Chapter 7 Bankruptcy Lawyers and Attorneys in Melbourne, Palm Bay and Brevard County Florida

Chapter 7 bankruptcy process is enacted via the United States Code (U.S.C) is a collection of Federal Laws in the country. It is a compilation of 51 Titles, each consisting of several Chapters. Chapter 7 of the USC addresses the issue of liquidation which is a part of the bankruptcy laws in the country. This is the prevailing type of bankruptcy in the United States of America. Chapter 7 refers to different things for different entities.

Business Bankruptcy

A business files for bankruptcy under Chapter 7 in the Federal Court when it is largely in debt and is unable to repay its creditors. But it is not the prerogative of the business itself.

Sometimes, it might even be forced by creditors to do so. After filing Chapter 7, the business ceases to operate. This is followed by appointment of a Chapter 7 Trustee, liquidation of the assets and repayment to creditors. This does not always imply the loss of jobs for employees.

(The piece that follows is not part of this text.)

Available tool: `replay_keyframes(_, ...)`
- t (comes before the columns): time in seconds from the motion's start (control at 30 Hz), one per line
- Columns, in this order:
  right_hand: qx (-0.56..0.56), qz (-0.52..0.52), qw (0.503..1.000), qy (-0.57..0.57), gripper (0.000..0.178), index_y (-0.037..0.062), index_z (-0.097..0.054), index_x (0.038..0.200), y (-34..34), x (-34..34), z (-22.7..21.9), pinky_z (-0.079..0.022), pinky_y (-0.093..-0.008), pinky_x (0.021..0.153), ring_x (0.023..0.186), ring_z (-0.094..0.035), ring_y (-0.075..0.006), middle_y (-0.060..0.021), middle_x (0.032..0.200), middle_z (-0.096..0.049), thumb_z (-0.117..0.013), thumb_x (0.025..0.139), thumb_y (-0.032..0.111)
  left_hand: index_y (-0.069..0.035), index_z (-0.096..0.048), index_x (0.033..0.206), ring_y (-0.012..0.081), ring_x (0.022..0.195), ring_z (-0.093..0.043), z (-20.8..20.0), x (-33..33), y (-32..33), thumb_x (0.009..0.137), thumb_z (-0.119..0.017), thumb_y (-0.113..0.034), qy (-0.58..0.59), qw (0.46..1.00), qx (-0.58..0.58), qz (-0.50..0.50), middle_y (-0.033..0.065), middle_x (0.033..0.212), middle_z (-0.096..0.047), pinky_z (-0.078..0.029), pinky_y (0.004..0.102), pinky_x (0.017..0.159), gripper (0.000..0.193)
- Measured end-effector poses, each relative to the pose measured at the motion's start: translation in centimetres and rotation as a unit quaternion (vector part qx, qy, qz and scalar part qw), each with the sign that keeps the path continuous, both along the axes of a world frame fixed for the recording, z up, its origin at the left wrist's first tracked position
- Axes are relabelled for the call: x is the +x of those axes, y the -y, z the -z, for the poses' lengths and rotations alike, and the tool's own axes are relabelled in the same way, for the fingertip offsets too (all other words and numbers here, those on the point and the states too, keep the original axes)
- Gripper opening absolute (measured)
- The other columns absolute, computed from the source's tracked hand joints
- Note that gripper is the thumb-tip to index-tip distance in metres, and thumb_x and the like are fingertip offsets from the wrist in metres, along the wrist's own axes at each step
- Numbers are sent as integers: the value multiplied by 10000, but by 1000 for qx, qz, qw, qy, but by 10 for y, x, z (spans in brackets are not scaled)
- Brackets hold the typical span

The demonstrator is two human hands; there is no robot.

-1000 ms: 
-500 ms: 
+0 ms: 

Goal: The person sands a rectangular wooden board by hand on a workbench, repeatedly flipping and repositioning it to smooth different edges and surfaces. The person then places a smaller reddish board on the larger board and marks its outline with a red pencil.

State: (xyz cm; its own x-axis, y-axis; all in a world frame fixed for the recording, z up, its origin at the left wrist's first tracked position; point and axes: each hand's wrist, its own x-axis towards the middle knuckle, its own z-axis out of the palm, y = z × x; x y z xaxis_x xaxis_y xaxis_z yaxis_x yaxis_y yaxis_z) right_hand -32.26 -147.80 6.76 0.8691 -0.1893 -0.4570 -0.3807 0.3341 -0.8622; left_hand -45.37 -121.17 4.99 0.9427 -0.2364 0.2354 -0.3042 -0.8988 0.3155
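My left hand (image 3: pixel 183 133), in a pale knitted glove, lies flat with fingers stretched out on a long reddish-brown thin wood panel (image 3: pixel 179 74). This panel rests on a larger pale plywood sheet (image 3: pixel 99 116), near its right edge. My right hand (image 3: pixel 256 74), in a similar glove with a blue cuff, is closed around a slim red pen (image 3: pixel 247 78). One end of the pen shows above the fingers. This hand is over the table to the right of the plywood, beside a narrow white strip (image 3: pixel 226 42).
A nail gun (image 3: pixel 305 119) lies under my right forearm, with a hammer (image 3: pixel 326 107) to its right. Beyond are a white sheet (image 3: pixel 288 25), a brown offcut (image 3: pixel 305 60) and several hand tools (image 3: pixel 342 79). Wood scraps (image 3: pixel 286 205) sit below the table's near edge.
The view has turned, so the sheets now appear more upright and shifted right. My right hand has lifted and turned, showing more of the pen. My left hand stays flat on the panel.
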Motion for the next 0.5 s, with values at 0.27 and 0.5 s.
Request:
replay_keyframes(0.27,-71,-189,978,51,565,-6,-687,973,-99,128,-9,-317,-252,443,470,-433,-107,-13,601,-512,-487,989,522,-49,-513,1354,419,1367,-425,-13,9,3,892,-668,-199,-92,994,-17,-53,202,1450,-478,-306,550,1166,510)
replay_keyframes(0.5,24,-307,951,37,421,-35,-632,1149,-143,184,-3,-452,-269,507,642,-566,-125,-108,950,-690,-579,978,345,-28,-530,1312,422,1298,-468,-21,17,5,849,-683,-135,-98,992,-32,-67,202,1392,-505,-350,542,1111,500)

Personal Bankruptcy under Chapter 7

Individuals who are permanent residents of the United States can file for bankruptcy under Chapter 7. In case of personal bankruptcy, however, the individual is entitled for exempt property. This means that she/he can keep a certain part of the property from seizure and sale. This includes security interests, property mortgages, etc. Different states allow different values of property to be kept as exempt. Repayment of creditors is done by liquidation of other assets.

Personal bankruptcy is seen by many as an opportunity for a fresh start. Once a badly indebted individual has chalked out a systematic and organized way of paying their creditors, they can start afresh and work on re-establishing credit history

Types Of Debt

    • There are numerous debts which, in accumulation, can lead to bankruptcy:
      • Credit Card
      • Medical
      • Mortgage
      • Student Loans
      • Insurance
      • Car Payments
  • Reasons For Personal Bankruptcy
    • Any kind of debt does not necessarily mean bankruptcy. It is due to mismanagement of finances or other circumstances that an individual may file for bankruptcy. The most common reasons for bankruptcy are:
      • Medical Expenses
      • Job Loss
      • Divorce
      • Avoiding Foreclosure
      • Uncontrolled Spending
      • Unexpected Disaster
  • How To Recover From Personal Bankruptcy?
    • Paying Bills On Time
      • Your bill-payment routine builds up 35% of your credit score. This makes it a deciding factor in having a good credit score. Hence, ensure on-time bill payments.
    • Building A Shield
      • This involves assessing the fundamental reasons why bankruptcy was filed. It will further help you to make amendments in your spending habits. This might include preparing a budget or setting up an emergency savings fund.
    • Updating Credit Reports
      • You need to ensure proper reporting of closed accounts and discharged debts. This may involve calling for free credit reports from an agency.
    • Judicious Use Of New Credit
      • Banks offer services and products to assist in the process of credit rebuilding. Applying for a secured credit card is one option. Using your card every month in a way that uses only a fraction of your credit limit is a great way to show credit worthiness.